Quando fala em “tendências”, Abbate quer dizer que algumas das estatísticas do Boletim Epidemiológico do Programa Nacional de DST/Aids (divulgadas em 21 de novembro de 2006) vão ser bem próximas daquelas a serem apresentadas no trabalho da prefeitura paulistana que está sendo finalizado.
Por exemplo, queda do número de infecções e feminização da Aids, explica a gestora pública. Ela falou com a Agência de Notícias da Aids durante o primeiro dia de desfiles das escolas de samba do grupo especial de São Paulo, ocorrida na madrugada deste sábado (17/02).
Além disso, Abbate aponta que a epidemia se “concentra” na faixa etária dos 30 aos 39 anos e que haveria uma tendência de alta da epidemia no grupo acima dos 50 (de 14% para 18% em relação ao total de infectados da capital paulista).
A psicóloga Maria Cristina Abbate ressaltou, entretanto, que ainda podem haver algumas alterações nas estatísticas, pois o trabalho ainda não está finalizado.

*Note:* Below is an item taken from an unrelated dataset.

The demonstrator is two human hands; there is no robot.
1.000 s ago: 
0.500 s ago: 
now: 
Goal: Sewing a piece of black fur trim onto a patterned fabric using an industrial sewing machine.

Nos anos anteriores, o Boletim da prefeitura de São Paulo foi divulgado em dezembro, mas esse período impossibilitava que os dados fossem “fechados”, pois, de acordo com Maria Cristina Abbate, em dezembro os integrantes do Programa Municipal “ainda estão recebendo” os números da pandemia referentes a maior e mais rica cidade do país.